**Exercise prompt**
Transcribe the following entries letter for letter, without the pictures.
Top of Entries supplied
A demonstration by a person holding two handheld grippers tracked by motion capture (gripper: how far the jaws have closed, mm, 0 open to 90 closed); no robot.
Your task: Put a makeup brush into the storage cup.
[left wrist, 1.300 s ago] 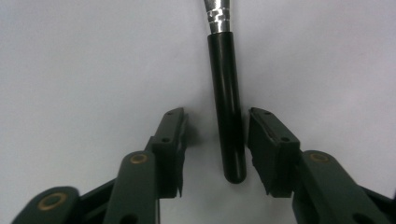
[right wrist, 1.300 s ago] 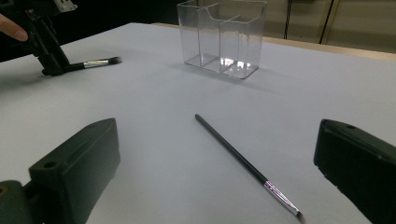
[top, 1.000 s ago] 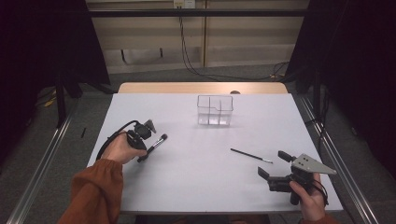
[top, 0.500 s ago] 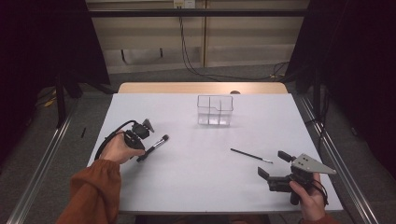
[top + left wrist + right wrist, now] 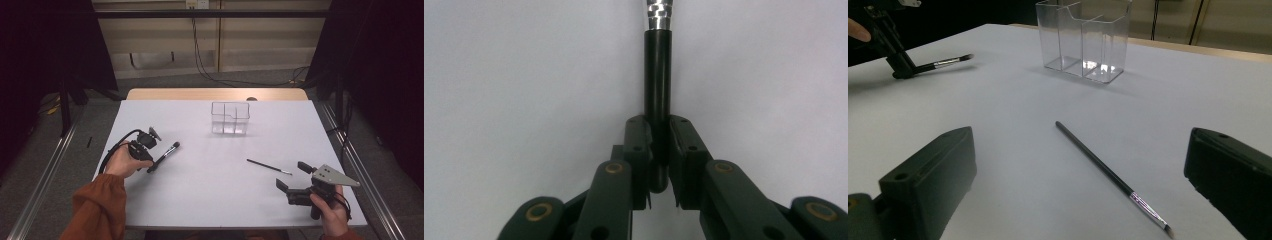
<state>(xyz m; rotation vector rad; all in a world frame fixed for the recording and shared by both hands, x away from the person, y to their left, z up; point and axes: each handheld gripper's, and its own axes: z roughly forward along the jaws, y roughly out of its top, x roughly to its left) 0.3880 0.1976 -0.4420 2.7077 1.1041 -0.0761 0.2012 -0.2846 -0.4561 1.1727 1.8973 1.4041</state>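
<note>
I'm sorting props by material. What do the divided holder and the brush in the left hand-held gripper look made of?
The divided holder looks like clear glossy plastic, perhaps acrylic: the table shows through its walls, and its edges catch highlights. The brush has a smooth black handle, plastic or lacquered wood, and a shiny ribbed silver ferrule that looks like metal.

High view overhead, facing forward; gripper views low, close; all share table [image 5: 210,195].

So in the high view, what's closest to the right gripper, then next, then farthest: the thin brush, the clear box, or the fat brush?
From the right gripper:
1. Thin brush, just ahead of it on the table.
2. Clear box, at the far middle.
3. Fat brush, far across, held in the left gripper.
</note>
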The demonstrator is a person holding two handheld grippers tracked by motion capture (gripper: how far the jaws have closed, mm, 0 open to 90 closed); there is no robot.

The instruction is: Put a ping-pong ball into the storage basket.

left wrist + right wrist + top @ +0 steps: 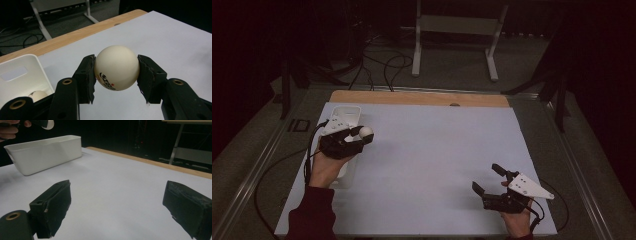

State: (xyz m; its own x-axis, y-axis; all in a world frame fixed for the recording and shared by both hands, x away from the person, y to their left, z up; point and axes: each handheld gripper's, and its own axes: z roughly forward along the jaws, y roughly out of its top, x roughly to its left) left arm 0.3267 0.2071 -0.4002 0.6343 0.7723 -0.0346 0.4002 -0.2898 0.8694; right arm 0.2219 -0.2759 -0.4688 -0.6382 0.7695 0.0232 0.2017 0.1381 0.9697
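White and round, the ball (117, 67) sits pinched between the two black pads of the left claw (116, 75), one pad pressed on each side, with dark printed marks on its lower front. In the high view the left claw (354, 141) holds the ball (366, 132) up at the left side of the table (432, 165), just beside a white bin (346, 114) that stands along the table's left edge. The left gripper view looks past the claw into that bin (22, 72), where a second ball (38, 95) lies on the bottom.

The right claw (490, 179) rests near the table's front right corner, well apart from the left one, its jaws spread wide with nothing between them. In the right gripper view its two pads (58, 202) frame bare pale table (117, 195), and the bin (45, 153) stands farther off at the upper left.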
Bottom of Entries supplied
**Task response**
A demonstration by a person holding two handheld grippers tracked by motion capture (gripper: how far the jaws have closed, mm, 0 open to 90 closed); no robot.
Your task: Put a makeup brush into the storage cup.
[left wrist, 1.300 s ago] 
[right wrist, 1.300 s ago] 
[top, 1.000 s ago] 
[top, 0.500 s ago] 
[top + left wrist + right wrist, now] 
<state>(xyz m; rotation vector rad; all in a world frame fixed for the recording and shared by both hands, x away from the person, y to their left, z up; point and axes: each handheld gripper's, and its own axes: z roughly forward along the jaws, y roughly out of its top, x roughly to its left) 0.3880 0.1976 -0.4420 2.7077 1.1041 -0.0761 0.2012 -0.2846 -0.4561 1.1727 1.8973 1.4041</state>
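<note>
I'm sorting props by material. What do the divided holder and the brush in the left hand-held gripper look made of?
The divided holder looks like clear glossy plastic, perhaps acrylic: the table shows through its walls, and its edges catch highlights. The brush has a smooth black handle, plastic or lacquered wood, and a shiny ribbed silver ferrule that looks like metal.

High view overhead, facing forward; gripper views low, close; all share table [image 5: 210,195].

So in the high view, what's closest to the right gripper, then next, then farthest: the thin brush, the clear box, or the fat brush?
From the right gripper:
1. Thin brush, just ahead of it on the table.
2. Clear box, at the far middle.
3. Fat brush, far across, held in the left gripper.
</note>
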The demonstrator is a person holding two handheld grippers tracked by motion capture (gripper: how far the jaws have closed, mm, 0 open to 90 closed); there is no robot.

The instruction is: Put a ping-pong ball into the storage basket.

left wrist + right wrist + top @ +0 steps: 

State: (xyz m; its own x-axis, y-axis; all in a world frame fixed for the recording and shared by both hands, x away from the person, y to their left, z up; point and axes: each handheld gripper's, and its own axes: z roughly forward along the jaws, y roughly out of its top, x roughly to its left) left arm 0.3267 0.2071 -0.4002 0.6343 0.7723 -0.0346 0.4002 -0.2898 0.8694; right arm 0.2219 -0.2759 -0.4688 -0.6382 0.7695 0.0232 0.2017 0.1381 0.9697
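White and round, the ball (117, 67) sits pinched between the two black pads of the left claw (116, 75), one pad pressed on each side, with dark printed marks on its lower front. In the high view the left claw (354, 141) holds the ball (366, 132) up at the left side of the table (432, 165), just beside a white bin (346, 114) that stands along the table's left edge. The left gripper view looks past the claw into that bin (22, 72), where a second ball (38, 95) lies on the bottom.

The right claw (490, 179) rests near the table's front right corner, well apart from the left one, its jaws spread wide with nothing between them. In the right gripper view its two pads (58, 202) frame bare pale table (117, 195), and the bin (45, 153) stands farther off at the upper left.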

The answer has been given in full.